From G-strings at the Shanghai Auto Show to Pyongyang Pilates, this is my round up of global quirky events.
First, a new drink is to be launched called Fake News Ale. It’s produced by a craft brewing company in Canada, has a cartoon of Donald Trump on the can and is marketed under the hashtag #MakeBeerGreatAgain. But what if you’re neither male nor into ale? How about a Fake News Cosmopolitan, made with vodka Jared Kushner sourced during a Russia meeting? It’s perfect. A Cosmopolitan is everything Trump ain’t.
In North Korea, there were parades for Day of the Sun. Women wore traditional Korean outfits made of an obviously synthetic fibre, but they kept moving thereby avoiding the prospect of a nightie bomb. That many nylon outfits rubbing against each other would create a hell of a shock.
Next, there were North Korean female soldiers, goose-stepping with such calf flexibility interest grew in the possibility of a secret exercise phenomenon called Pyongyang Pilates. North Korean Military Fitness coming to a mat near you?
It also gave us the chance to be reminded North Korea has state-sanctioned hairstyles. Short for married ladies. Longer for single dames. After its missile tests, North Korea once again wields power using bangs.
At the Shanghai Auto Show, Scottish singer/songwriter Amy Macdonald performed with her guitar. Women at car beauty pageants (that’s what they are) are usually there for their C or D cups, not their C or D chords.
Go Shanghai! This new take on a woman showing off her G-string comes two years after ‘booth babes’ were banned, due to the Chinese government telling the car show to keep things classy. It’s feminism in in the fast lane.
Staying at the auto show, there was surely a ‘bums on seats’ blow when a pure-electric sports utility vehicle was unveiled by Chinese carmaker Nio. This SUV is called the ES8. But it only has seven seats. We all know how much the number eight is revered in China, to the extent the ‘e’ in e-cars is as much for the eight as electric. Did the ES8 designers try really hard – and fail – to squeeze in extra bits of seat? Like me getting into certain pairs of jeans.
Lastly, which four-letter ‘f’ word might Hong Kong’s MTR soon allow? Food? Or something more sweary?
The answer, perhaps surprisingly, is the MTR is going to relax its position on swear words. It’s proposing to update its bylaws, and the fine for cursing is set to go down from HK$5000 dollars to HK$2000.
Eating and drinking, though, will remain forbidden. Which means no cure for ‘snack rage’. I’m not the only one. Can’t be. Don’t you get mad when people are eating food, perhaps particularly smelly cooked food, on the MTR?
Have you said anything? What happened? Were you left with egg on your face?

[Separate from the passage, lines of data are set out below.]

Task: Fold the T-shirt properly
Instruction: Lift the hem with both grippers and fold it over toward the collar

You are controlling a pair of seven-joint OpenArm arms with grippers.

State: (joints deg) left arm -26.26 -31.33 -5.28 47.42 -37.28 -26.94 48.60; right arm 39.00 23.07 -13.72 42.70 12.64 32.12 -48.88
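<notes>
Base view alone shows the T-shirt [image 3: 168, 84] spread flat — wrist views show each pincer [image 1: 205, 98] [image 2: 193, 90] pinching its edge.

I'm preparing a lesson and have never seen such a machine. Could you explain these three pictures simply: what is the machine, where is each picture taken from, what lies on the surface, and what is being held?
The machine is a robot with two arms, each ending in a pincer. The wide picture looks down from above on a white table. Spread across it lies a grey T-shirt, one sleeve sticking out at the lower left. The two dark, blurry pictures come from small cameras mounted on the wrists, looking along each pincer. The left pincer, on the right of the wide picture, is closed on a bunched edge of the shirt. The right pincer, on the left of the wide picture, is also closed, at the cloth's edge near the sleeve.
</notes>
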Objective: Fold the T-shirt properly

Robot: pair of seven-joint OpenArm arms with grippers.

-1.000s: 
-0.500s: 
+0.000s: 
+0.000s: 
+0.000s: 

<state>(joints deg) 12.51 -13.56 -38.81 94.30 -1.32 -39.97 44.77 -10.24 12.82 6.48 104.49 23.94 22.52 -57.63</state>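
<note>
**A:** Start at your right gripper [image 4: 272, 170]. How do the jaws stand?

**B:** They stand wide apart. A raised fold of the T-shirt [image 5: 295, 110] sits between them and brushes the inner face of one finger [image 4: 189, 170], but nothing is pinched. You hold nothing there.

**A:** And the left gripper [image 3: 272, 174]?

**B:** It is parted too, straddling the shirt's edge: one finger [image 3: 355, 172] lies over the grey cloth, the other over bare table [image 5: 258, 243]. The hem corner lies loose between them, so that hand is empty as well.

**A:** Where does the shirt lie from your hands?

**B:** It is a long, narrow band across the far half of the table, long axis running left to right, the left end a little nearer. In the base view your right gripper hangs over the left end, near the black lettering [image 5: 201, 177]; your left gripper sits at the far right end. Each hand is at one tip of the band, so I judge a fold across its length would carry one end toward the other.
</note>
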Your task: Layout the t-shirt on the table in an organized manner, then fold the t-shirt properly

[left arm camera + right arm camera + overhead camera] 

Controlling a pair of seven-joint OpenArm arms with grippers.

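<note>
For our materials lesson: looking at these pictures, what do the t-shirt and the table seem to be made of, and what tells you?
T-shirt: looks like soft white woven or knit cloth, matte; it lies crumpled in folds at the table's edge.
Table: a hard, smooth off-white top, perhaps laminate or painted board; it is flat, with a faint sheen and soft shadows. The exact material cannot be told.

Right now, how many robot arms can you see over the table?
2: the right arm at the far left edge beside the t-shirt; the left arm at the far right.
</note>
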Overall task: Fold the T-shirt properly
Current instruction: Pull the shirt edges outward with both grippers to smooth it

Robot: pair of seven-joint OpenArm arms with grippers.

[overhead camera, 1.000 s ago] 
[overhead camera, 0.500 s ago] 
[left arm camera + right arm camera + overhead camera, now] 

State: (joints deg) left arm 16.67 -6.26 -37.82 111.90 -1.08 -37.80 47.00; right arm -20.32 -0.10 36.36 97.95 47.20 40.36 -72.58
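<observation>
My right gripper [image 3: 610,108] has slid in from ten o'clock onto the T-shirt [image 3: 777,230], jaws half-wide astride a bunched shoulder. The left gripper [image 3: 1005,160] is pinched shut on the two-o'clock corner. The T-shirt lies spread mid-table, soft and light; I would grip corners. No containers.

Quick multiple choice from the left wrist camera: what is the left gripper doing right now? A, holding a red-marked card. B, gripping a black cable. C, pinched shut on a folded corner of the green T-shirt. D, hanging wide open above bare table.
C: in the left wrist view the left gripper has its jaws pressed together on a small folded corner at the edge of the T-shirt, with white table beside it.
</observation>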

To close this transport bit, a taste of the luggage lunacy which apparently occurs frequently. Some of the things people try to take on the MTR are: washing machines, refrigerators, mattresses. Of course such behavior is ridiculous. And selfish. But if I were on a carriage where the air con had broken down, and there was fridge next to me, or standing on one of the new trains with those cold metal seats, and someone with a mattress were alongside, well, I’d like to say that I would eat my words – the ones used in the early description of such behavior being ridiculous and selfish – but that would be against the rules. I’d just swear in delight and try to make friends.